Enfatizei a gravidade da situação e o facto de termos pessoas a tentarem entrar dentro do camião. A voz assegurou-me que já tinham agentes a caminho do local e desliguei. Entretanto o Filipe já tinha colocado quase uma centena de metros entre nós e aquele grupo desesperado, por isso o Armando abriu a porta e saiu com o cadeado das portas na mão, para trancar a galera. E eu saí atrás dele, com a bendita lanterna turca, já de taser ligado, pronto a correr com seja quem for que tivesse entrado dentro do compartimento de carga. O cérebro humano está repleto de mistérios porque, naqueles momentos movidos a adrenalina, parte das sinapses disparavam uma vontade temerosa de não encontrar um único refugiado dentro da galera antes de a trancarmos, enquanto outras, mais belicosas, esperavam ansiosamente que o taser tivesse oportunidade de ser estreado num pobre lombo sírio que mais não desejava do que uma vida similar à nossa, repleta de conforto.

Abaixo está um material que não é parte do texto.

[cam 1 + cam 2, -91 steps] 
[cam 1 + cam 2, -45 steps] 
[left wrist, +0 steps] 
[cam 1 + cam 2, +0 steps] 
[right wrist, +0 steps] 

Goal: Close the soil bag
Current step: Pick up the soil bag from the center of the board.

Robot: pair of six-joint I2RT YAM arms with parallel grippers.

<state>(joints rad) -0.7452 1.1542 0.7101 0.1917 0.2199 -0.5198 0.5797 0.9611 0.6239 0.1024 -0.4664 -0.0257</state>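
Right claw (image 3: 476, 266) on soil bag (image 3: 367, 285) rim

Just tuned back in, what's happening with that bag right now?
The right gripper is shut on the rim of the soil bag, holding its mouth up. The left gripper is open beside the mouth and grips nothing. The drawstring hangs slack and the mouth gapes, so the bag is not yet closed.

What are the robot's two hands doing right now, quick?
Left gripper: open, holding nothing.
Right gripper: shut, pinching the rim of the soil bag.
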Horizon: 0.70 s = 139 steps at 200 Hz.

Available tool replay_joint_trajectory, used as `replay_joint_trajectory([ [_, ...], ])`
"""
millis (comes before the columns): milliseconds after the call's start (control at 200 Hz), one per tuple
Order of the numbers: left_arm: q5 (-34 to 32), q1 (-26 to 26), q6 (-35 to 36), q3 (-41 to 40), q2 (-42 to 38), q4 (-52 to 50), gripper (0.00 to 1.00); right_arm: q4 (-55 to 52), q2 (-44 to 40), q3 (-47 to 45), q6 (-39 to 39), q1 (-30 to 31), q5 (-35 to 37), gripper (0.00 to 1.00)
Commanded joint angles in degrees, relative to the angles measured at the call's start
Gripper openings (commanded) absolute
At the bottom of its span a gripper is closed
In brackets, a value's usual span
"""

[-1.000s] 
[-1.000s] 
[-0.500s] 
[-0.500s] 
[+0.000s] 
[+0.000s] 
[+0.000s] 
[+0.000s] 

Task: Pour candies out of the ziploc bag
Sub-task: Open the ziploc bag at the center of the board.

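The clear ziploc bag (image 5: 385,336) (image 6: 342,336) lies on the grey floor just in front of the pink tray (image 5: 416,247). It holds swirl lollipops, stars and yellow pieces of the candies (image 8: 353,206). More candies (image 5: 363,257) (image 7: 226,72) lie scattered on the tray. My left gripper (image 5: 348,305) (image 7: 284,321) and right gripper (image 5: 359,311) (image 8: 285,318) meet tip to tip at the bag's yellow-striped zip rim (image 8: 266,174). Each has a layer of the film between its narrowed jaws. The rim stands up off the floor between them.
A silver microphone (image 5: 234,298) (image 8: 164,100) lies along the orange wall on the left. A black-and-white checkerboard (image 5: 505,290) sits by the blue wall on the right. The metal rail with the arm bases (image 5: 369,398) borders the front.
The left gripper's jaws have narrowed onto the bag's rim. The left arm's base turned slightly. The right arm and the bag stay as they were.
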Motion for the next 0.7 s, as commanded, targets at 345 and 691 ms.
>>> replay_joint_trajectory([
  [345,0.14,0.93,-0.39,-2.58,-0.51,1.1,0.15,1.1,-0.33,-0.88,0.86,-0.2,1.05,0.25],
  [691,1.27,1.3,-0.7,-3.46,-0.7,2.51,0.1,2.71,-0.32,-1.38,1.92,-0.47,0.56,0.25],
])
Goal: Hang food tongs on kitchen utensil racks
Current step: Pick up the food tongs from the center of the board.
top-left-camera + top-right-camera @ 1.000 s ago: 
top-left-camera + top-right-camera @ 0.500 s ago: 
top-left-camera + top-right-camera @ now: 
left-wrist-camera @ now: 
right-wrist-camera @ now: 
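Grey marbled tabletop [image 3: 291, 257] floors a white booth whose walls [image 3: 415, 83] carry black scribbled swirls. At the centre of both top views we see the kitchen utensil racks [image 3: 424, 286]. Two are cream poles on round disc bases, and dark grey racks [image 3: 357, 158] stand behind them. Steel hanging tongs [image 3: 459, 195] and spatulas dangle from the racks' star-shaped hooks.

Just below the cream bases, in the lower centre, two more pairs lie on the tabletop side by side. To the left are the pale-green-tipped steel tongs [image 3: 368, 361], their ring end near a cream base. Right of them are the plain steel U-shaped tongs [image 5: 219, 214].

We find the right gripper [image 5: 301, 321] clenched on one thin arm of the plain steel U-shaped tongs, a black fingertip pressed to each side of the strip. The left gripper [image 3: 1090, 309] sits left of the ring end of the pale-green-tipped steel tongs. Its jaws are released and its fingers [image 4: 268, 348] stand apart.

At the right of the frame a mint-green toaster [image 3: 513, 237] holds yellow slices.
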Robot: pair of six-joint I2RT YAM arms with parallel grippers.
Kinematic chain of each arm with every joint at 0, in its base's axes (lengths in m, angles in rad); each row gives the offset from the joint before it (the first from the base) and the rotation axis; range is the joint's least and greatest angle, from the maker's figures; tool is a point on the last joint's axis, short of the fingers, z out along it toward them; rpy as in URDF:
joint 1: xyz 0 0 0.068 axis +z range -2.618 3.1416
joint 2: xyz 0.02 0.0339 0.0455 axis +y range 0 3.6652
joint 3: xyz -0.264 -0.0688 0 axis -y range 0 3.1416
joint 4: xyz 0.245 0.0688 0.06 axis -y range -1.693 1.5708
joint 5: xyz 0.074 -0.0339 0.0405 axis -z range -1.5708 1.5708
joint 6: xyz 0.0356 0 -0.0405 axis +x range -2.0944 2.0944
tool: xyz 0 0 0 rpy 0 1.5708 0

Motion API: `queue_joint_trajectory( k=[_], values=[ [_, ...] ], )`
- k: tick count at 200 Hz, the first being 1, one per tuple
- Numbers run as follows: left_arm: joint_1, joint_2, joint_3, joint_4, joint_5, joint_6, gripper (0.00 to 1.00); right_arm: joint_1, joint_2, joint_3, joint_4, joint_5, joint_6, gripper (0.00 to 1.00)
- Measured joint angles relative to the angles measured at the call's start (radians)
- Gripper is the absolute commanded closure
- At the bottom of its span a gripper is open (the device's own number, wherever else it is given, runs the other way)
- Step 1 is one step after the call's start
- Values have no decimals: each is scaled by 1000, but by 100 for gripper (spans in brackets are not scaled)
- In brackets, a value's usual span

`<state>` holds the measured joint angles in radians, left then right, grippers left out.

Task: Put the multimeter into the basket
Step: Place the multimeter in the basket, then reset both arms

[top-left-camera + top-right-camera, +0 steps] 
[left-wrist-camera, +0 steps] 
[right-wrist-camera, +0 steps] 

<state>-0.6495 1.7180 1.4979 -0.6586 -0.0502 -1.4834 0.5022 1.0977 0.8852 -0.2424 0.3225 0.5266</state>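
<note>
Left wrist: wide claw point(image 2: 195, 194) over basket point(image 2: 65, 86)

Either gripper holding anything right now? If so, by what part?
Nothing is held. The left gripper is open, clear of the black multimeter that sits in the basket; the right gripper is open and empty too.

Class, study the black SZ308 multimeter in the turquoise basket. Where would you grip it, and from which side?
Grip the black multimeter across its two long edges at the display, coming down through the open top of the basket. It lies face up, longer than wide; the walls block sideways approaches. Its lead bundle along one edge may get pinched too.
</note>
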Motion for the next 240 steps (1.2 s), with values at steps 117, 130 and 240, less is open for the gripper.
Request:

Mas a Força, aliada aos reflexos rápidos e condução profissional do Filipe, impediu a entrada de passageiros clandestinos na nossa carga, que trancámos furiosamente depois de inspecção cuidada a todos os recantos do enorme compartimento de treze metros, incluindo dentro dos tanques! De volta à cabine, esperámos com ansiedade pela vinda da polícia, que realmente não tardou mais de cinco minutos e não deixou de ser impressionante observar dois únicos agentes arrastarem – literalmente – corpos de adultos para fora da estrada, enquanto os restantes – migrantes e condutores – se limitavam a olhar.

Já em movimento, ultrapassámos o silêncio desconfortável inicial com comentários de natureza mais humanitária, lamentando o ponto a que o mundo chegou, em que a desigualdade é tal que uma percentagem significativa da população se vê obrigada a deixar tudo o que tem e fazer-se à estrada, em direcção a uma vida melhor. Por mais risco e perigos que tenham pela frente – e sabemos que não são poucos – esse cenário é preferível ao que deixam para trás. Não deixa de ser uma lição para nós, ocidentais mimados que nos queixamos de ter pouco saldo no telemóvel e passarmos quarenta e oito horas nas mãos de funcionários alfandegários e aduaneiros.

Já deviam ser seis e tal quando chegámos finalmente ao aeroporto de Alexandroupoli, onde me dirigi, enquanto os rapazes seguiam com o camião em busca de um local de estacionamento apropriado e davam uma vistoria à qualidade da água e bichos. Quando entrei no aeroporto fui directo à casa de banho, que tinha a bexiga a rebentar com as garrafas de água que fomos bebendo ao longo do dia. Logo a seguir apressei o passo em direcção ao balcão da Avis que, à semelhança dos restantes balcões de empresas de aluguer de carros, estava completamente encerrado. “Isto está bonito, está…”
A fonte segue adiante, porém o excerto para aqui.